The main objective of the inspection is to assess areas known as Common Core Compliance Areas (CCCA), which are critical and important to the mission.
The IG team assigned focuses on the validation of the unit's documentation, ensuring compliance among the groups. The grade earned is a snapshot of how each organizational area performs while maintaining compliance to regulations and directives.

Failed unit compliance could result in adverse mission impact. If there is an area that is not in compliance, a plan to correct the deficiency and a target compliance date must be established.

"Constant communication with each (wing organization) kept the ball moving forward at all times," said Lt. Col. Dan Reece, 139th AW exercise evaluation team chief for the UCI. "A lot of guardsmen took time out of their busy schedules to help us out. Not (only) the guard members from within the state, but members across the states."
Members refine their processes in preparation for a UCI.

"This is a measurement of how well a guard member is doing their job," said Tech. Sgt. Jackie Moser, a member of 139th Airlift Wing command support staff.
Reece said fostering relationships with other units preparing for UCIs is paramount in ensuring unit success.

The inspection culminated in a satisfactory rating for the wing.
Meanwhile, the 139th Maintenance Group was under the microscope as well, as its members were also going through a Logistics Compliance Assessment Program, or LCAP.

A team of 20 inspectors and six observers watched MXG members go through their paces, inspecting them on nearly 3,600 checklist items over five days. The inspection is conducted by the Air National Guard for maintenance units every four and a half to five years.

"It's the equivalent to an aircrew 'check ride' for maintenance," said Col. Andy Halter, 139th MXG commander. "This inspection is all about how we do our daily jobs (and if we are) in compliance with the technical directives, safety and resource management."
Halter estimated that there was one inspector for every 10 MXG members present during the January UTA.

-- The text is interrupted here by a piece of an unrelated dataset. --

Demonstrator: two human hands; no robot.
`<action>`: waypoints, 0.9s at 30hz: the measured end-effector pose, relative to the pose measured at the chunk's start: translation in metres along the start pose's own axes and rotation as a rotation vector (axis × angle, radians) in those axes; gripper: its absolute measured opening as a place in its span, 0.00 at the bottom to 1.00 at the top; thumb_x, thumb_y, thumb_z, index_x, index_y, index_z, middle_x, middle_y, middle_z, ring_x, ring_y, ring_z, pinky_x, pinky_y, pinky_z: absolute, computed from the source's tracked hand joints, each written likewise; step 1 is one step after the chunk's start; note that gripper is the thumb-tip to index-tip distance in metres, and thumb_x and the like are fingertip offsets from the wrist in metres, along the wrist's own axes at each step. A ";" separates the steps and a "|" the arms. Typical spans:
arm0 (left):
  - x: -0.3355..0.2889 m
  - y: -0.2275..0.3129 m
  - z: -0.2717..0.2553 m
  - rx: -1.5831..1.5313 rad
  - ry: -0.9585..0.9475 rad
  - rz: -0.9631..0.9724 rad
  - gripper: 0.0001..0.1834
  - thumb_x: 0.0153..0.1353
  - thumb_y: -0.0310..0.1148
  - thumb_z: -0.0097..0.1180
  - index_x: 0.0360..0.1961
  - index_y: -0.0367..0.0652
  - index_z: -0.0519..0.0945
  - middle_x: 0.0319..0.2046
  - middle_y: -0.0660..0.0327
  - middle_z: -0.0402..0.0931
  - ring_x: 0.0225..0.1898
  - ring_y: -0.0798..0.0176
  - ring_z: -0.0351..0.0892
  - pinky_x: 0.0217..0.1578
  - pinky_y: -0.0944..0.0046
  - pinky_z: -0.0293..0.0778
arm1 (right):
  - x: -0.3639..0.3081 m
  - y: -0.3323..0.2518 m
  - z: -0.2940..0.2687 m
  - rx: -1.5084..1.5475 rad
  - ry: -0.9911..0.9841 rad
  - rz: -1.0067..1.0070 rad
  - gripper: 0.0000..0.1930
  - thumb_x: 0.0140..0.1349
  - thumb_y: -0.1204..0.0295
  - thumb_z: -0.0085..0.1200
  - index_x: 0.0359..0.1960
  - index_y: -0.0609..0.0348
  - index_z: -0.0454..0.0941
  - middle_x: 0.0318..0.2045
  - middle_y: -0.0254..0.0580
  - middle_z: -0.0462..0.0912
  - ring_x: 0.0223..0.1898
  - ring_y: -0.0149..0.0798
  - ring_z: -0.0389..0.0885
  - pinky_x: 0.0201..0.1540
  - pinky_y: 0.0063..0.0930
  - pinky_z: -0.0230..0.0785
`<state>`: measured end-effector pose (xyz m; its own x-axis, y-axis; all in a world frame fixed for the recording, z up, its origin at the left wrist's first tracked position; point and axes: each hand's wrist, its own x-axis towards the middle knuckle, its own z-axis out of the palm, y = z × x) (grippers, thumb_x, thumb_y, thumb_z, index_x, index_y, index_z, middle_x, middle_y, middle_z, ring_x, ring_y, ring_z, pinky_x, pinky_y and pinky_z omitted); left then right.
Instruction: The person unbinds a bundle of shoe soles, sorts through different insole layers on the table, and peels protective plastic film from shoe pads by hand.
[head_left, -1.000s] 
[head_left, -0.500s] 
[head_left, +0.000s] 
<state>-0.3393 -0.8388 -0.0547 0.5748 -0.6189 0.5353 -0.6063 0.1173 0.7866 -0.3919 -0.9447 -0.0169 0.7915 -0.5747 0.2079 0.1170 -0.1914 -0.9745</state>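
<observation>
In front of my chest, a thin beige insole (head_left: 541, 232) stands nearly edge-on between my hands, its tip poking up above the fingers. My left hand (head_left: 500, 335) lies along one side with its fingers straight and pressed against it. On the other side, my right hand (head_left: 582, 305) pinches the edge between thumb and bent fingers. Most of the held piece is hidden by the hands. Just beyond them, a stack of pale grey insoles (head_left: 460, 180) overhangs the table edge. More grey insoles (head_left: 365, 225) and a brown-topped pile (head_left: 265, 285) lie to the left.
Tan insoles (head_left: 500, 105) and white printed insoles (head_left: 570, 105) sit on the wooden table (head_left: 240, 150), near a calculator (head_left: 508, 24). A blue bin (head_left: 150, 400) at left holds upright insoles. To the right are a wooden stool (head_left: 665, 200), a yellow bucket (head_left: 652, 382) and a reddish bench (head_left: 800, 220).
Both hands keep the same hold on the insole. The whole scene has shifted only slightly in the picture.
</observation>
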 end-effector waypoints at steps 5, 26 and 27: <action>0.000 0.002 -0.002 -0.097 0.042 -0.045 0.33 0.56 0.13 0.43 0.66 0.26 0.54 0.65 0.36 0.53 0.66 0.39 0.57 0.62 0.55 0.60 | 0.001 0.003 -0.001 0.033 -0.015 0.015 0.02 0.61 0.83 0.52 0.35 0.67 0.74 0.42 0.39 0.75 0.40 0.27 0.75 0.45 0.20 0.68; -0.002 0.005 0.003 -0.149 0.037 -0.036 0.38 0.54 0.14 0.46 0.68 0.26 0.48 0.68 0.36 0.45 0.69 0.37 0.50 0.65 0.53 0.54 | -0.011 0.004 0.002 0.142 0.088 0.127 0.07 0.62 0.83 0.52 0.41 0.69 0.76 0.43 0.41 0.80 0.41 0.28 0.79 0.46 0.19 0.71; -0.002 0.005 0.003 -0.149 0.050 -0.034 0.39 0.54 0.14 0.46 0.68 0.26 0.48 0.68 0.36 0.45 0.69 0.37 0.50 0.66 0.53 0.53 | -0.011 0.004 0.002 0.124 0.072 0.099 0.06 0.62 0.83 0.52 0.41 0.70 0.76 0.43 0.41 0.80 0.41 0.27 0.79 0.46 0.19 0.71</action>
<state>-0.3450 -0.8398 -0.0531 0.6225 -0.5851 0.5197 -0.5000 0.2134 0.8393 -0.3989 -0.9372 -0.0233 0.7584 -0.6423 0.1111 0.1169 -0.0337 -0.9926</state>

Major Brian Silver, LCAP Team Chief, noted the fantastic attitudes and outstanding cohesive leadership maintenance personnel. "With over 300 tasks evaluated in the extreme cold weather, it is rare to have zero direct safety violations or technical order discrepancies." "That's what put the maintenance group over the top for an "outstanding" rating, and Halter a new haircut.

On stage in front of cheering maintenance personnel, Halter followed through with a promise to have his head saved if the group received an outstanding rating.
"I couldn't be more proud of the maintenance team and their hard work," said Halter.